How to complete this task »
Sift through the material below and return the lines with "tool".
[Opening Recorded data section]
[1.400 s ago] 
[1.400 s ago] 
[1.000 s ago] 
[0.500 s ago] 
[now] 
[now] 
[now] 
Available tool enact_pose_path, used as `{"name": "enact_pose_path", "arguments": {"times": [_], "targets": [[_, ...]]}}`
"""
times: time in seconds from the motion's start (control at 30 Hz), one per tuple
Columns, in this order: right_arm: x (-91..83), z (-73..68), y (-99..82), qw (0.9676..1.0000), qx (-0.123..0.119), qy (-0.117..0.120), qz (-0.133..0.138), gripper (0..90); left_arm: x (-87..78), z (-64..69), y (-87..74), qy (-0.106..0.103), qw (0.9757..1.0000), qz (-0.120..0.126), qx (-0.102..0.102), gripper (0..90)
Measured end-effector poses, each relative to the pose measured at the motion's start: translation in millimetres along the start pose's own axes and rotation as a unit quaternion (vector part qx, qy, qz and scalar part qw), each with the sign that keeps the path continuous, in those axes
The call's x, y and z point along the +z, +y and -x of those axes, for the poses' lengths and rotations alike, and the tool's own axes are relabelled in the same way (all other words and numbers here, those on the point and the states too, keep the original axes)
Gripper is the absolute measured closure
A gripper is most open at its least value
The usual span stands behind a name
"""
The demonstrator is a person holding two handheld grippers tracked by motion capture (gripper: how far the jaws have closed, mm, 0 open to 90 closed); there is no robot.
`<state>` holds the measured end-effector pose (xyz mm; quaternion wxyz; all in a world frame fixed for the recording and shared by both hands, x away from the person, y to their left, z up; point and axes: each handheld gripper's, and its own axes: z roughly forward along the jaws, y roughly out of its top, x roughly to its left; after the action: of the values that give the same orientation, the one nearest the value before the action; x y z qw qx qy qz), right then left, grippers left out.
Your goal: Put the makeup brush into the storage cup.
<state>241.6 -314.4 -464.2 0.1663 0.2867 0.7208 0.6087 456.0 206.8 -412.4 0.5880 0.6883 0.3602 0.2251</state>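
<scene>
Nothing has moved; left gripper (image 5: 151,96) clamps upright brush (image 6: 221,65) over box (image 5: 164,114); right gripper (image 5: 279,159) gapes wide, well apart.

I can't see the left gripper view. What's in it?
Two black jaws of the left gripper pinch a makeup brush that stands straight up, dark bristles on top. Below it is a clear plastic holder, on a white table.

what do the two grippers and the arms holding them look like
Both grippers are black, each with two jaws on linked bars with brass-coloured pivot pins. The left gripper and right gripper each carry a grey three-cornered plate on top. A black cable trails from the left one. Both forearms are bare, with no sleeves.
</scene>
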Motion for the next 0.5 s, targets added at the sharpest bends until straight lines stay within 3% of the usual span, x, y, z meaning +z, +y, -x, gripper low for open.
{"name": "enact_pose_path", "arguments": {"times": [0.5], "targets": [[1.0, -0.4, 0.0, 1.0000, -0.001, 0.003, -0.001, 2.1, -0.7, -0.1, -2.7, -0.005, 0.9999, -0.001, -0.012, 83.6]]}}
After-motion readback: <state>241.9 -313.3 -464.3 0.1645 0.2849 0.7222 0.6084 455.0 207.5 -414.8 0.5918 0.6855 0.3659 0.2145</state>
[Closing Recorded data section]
Answer box »
Available tool enact_pose_path, used as `{"name": "enact_pose_path", "arguments": {"times": [_], "targets": [[_, ...]]}}`
The call's x, y and z point along the +z, +y and -x of those axes, for the poses' lengths and rotations alike, and the tool's own axes are relabelled in the same way (all other words and numbers here, those on the point and the states too, keep the original axes)

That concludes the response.